Он и сам был великолепен: рослый и статный, с искрящимися задором голубыми глазами и пышными усами. А серьёзные годы и его душевность ещё больше придавали ему казачьего великолепия. Хоть картину с него рисуй. И засмущались, зарделись ярким румянцем все девушки без исключения.
— Любо атаман! Любо! — громогласно поддержали атамана, его казаки.
— Ох, и славный с него получился бы войсковой атаман! Этот за своих казаков души не пожалеет, не то что буйной своей головушки.
— Любо!
Пьют казаки и едят от души и уже им, кроме еды, простого человеческого общения требуется.
Видит Федоркин, что маньчжур возле стола крутится. И чуть ли не силой возле себя усаживает.
— Как тебя зовут? — совсем по-дружески спрашивает его казак.
Тот испуганно отвечает:
— Вень! — и так далее, всё по-своему.
Но Федоркину и этого достаточно.
— Венька значит! Друг ты мой закадычный.
И уже совсем, как своего старого и лучшего друга, непринуждённо хлопает его по плечу.
— Грех за это не выпить Вениамин. Грех большой! Когда мы ещё с тобой встретимся?
Наверно, уже никогда! Такая у нас служба казачья: сегодня здесь, а завтра в другом месте будем.
Пей Венька!
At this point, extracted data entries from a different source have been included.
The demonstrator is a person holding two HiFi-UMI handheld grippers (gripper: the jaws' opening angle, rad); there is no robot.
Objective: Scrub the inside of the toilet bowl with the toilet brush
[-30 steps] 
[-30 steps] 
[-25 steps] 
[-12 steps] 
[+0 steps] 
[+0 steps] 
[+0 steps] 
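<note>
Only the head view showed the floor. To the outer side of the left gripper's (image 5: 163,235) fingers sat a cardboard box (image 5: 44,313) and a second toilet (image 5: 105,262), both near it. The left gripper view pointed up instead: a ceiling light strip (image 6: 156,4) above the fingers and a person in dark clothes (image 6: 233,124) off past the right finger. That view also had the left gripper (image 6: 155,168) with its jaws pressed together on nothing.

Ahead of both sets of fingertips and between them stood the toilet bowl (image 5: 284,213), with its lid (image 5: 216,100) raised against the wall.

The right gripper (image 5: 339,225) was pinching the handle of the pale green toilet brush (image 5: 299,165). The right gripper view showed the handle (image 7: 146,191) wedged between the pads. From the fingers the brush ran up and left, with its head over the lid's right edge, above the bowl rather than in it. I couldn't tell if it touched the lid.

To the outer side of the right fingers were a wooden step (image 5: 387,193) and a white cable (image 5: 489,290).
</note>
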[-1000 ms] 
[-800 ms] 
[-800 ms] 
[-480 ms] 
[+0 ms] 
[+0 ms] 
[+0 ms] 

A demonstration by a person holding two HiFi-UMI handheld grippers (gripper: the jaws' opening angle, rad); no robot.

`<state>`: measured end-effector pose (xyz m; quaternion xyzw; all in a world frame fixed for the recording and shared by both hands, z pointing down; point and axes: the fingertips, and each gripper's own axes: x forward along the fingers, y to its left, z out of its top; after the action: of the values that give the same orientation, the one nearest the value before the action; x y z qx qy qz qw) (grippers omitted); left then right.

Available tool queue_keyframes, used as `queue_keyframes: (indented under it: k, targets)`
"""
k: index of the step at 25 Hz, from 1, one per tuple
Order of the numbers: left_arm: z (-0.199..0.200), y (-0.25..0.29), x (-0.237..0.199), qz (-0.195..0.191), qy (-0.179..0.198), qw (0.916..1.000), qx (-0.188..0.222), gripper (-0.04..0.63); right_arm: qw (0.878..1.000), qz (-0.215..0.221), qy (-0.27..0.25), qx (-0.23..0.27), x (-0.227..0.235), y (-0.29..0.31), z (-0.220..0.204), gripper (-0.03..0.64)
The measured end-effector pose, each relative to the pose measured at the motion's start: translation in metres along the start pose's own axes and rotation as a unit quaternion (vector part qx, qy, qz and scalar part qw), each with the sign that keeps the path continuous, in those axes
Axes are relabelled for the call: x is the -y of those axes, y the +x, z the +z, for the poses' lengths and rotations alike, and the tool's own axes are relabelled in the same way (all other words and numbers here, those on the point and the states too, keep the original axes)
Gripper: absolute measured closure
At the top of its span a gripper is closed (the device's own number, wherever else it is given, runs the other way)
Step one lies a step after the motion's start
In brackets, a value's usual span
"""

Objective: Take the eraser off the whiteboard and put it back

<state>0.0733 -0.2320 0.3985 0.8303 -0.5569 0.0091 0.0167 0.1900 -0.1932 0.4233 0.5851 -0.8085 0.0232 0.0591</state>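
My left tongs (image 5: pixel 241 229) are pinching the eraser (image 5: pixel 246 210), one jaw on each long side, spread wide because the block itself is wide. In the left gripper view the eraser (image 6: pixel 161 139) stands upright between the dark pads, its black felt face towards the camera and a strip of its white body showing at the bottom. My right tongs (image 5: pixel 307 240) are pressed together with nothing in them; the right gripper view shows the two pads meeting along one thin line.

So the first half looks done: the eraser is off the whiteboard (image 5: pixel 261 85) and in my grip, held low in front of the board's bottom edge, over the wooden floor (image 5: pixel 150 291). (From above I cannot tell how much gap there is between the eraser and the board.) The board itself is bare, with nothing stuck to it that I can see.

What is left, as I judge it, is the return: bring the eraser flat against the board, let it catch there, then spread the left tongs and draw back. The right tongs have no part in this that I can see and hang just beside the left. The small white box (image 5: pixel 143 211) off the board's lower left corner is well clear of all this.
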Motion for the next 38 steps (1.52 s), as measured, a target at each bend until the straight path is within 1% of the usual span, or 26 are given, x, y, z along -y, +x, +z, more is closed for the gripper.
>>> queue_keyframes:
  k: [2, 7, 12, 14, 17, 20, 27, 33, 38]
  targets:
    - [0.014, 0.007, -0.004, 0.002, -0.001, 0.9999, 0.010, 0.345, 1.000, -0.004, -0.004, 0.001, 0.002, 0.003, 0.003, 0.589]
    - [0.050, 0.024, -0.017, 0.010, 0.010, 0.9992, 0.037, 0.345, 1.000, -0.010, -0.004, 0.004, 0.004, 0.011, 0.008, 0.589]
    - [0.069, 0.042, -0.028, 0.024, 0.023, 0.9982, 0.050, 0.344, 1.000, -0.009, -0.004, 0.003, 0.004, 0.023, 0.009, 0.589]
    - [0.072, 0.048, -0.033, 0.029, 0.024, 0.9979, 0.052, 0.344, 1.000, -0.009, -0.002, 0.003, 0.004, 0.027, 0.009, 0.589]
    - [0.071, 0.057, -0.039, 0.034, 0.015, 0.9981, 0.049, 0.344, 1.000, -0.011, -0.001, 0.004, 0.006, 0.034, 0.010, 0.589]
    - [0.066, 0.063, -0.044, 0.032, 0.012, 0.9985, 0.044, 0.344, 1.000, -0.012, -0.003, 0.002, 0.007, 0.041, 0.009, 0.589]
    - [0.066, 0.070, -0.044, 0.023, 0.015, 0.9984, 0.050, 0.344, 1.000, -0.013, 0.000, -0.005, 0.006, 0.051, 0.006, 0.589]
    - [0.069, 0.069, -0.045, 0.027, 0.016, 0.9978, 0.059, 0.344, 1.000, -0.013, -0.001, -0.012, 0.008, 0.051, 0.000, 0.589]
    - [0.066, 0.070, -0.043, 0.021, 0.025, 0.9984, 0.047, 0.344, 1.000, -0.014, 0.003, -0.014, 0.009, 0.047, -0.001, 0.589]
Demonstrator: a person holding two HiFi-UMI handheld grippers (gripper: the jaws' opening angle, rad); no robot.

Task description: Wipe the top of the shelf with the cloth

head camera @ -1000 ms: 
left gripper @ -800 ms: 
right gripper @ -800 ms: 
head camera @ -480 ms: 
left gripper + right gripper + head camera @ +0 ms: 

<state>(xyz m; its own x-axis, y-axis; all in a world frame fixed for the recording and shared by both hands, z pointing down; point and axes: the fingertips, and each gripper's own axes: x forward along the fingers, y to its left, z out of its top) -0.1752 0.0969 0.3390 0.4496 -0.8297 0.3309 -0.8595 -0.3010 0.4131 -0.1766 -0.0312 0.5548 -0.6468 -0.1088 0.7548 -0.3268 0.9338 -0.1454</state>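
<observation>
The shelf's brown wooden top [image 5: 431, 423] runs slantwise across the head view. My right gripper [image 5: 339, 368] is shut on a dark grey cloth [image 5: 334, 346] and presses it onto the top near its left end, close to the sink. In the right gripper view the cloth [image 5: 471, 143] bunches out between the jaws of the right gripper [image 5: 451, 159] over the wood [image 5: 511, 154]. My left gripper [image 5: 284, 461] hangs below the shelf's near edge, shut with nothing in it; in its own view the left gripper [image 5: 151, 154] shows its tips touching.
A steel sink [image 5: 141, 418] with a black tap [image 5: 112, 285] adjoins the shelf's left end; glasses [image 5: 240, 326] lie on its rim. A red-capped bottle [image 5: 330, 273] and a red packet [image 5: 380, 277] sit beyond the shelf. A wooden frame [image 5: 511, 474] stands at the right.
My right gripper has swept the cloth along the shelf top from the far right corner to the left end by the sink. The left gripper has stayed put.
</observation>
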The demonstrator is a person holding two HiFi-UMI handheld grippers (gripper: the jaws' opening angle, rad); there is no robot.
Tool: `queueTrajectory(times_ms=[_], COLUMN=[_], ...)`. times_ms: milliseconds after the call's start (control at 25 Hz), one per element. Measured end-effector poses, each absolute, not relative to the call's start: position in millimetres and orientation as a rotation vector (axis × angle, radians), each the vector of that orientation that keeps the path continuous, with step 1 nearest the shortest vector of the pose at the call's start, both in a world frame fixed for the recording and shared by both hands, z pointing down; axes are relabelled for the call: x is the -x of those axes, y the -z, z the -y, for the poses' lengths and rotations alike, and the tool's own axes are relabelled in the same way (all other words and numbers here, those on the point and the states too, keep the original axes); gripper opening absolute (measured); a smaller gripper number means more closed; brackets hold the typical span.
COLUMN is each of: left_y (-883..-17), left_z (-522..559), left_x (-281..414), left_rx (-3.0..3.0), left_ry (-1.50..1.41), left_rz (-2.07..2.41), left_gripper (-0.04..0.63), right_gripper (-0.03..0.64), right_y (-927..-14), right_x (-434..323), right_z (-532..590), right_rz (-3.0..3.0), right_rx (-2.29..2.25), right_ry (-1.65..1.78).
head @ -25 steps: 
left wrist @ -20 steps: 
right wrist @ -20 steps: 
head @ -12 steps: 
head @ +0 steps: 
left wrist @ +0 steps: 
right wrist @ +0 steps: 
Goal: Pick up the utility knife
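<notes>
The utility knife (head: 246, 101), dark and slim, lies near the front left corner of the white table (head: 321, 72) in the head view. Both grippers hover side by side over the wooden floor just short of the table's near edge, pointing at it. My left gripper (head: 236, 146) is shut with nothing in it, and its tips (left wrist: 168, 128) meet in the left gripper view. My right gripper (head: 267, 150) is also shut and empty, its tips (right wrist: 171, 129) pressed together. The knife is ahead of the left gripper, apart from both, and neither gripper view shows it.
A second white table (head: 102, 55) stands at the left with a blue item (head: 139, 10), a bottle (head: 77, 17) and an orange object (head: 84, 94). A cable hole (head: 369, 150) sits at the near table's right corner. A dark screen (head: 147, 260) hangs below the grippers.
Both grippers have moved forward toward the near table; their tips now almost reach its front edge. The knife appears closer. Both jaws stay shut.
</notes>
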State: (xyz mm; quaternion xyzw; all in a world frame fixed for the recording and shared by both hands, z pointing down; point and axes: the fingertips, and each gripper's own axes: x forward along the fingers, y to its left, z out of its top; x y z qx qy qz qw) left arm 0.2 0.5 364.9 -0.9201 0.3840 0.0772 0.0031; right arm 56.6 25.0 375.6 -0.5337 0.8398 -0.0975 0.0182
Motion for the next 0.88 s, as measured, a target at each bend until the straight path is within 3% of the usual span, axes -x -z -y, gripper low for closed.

Только не с напёрстка, как у вас принято, а с нашей посуды. И чуть ли не стакан ему протягивает, выполненный в форме красивой вазочки. Вот эта пойдёт посуда, уже по-нашему будет!
В другом месте Вана окрестили Иваном. И тоже казаки чуть ли не литр ему в руки суют — пей!
И там красивая хрустальная вазочка, только размер другой. Но всё наливается до краёв, иначе счастья не будет. Уморительно смотрят казаки, как пьют их новые друзья свою водку, в гигантских для них дозах. И от этого спектакля, чуть ли не навзничь, на свои подушки не падают. Веселятся казаки!
Новоиспечённый Венька, уже захмелевший, жалуется Федоркину, что столько водки он, наверно, и за всю свою жизнь не выпил. Откуда у него, последнего бедняка, найдутся деньги на водку, ведь их и на еду не хватает. Лицо его грустно, и на чёрных его глазах чуть ли не слёзы наворачиваются. И оттого ещё жальче Веньку нашему казаку, неимоверно как!
— Ничего Венька! Мы тебе столько сейчас водки нальём, что тебе надолго хватит. И ещё домой про запас положим. Только в нашей компании ты сможешь себя почувствовать человеком. Казаком настоящим! Пей, мой друг дорогой, да получше закусывай!
И всё не переставал удивляться сердобольный Федоркин.
— Эх, жисть у вас намного хуже нашей будет!
И сам уже чуть не плачет вместе со своим новым другом: очень растрогался он. И скоро за одним столом собрались и русские и маньчжуры.
Против настойчивых просьб русских угоститься, или просто посидеть с ними, у маньчжуров не находилось достаточных аргументов. И они невольно присаживались к угощению.
Многих из них чуть ли не силой усаживали возле себя казаки. И те слабо возражали. Таких простых и непонятных им людей они видели впервые в своей жизни, и очень удивлялись этому.
Разве богач пригласил бы их к столу, да ещё руку протянул бедняку, такого события у них испокон веков не было. Так и победила здесь, за этим столом, искренность чувств русских казаков, теперь уже можно сказать, что русских друзей.
А атаман с маньчжурским полковником Люй Фэном, и на данный момент его другом, решал вопрос, как спасти того от верной смерти. То что Люй Фэна казнят его начальники, не вызывало у Луки Васильевича никакого сомнения. И уже сами казаки, хотели спасти этого многодетного и такого удивительного полковника. Наверно таких добрых офицеров, как он, во всей Поднебесной по пальцам посчитать можно было.